A political alliance between Israel’s left wing and Arab parties could topple current Israeli Prime Minister Benjamin Netanyahu. Mikhael Manekin and Ameer Fakhoury explain at Foreign Policy.

The KOREAN PENINSULA

Diplomats from the two Koreas have held meetings with U.S. envoys in Sweden, amid efforts to set up a follow-up summit between U.S. President Trump and North Korean leader Kim Jong-un. “Constructive talks have been held covering issues concerning developments on the Korean Peninsula, including confidence building, economic development and long-term engagement,” Sweden’s foreign ministry stated; Swedish Foreign Minister Margot Wallstrom added that she hopes the current talks “will serve as a good preparation for an upcoming summit,” Al Jazeera reports.

Researchers have discovered a secret ballistic missile base in North Korea. The so-called Sino-ri Missile Operating Base may be one amongst up to 20 undisclosed missile sites in the country, according to the new report from Beyond Parallel, a project sponsored by the defense thinktank Center for Strategic and International Studies (C.S.I.S.,) Courtney Kube and Carol E. Lee report at NBC.
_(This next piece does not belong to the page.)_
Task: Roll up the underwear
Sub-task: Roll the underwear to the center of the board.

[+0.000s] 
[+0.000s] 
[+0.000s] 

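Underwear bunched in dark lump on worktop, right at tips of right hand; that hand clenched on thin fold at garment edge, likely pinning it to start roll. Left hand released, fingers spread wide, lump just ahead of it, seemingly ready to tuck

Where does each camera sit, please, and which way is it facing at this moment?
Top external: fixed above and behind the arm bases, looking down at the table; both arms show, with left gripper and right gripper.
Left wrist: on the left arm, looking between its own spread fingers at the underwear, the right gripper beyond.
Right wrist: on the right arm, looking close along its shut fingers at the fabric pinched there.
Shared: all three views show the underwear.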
According to the report – the base is likely not part of denuclearization talks between Washington and Pyongyang as it is undeclared. The site reportedly serves as the headquarters for the Strategic Force’s Nodong missile brigade, Jordain Carney reports at the Hill.

U.S. intelligence officials have met with North Korean counterparts secretly for a decade, through a covert channel that facilitated communications during tense periods and helped lay the ground for Trump’s landmark Singapore summit with Kim last June.  Michael R. Gordon and Warren P. Strobel provide an account of the revelations at the Wall Street Journal.

OTHER DEVELOPMENTS

U.N. special envoy to Yemen Martin Griffiths arrived in the capital Sanaa on an unannounced visit yesterday to discuss the situation in and around the key coastal city of Hodeidah, where Yemen’s warring parties agreed to a cease-fire in December. Forces loyal to the Saudi-backed Yemeni government in exile and the Iran-aligned Houthi rebels also agreed to a prisoner exchange last month that is yet to materialize, Ahmed Al-Haj reports at the AP.

An analysis of “how the rise of the far right threatens democracy worldwide” is provided by Pallavi Gogoi at NPR, with Hungary, Brazil, India and Turkey cited as examples.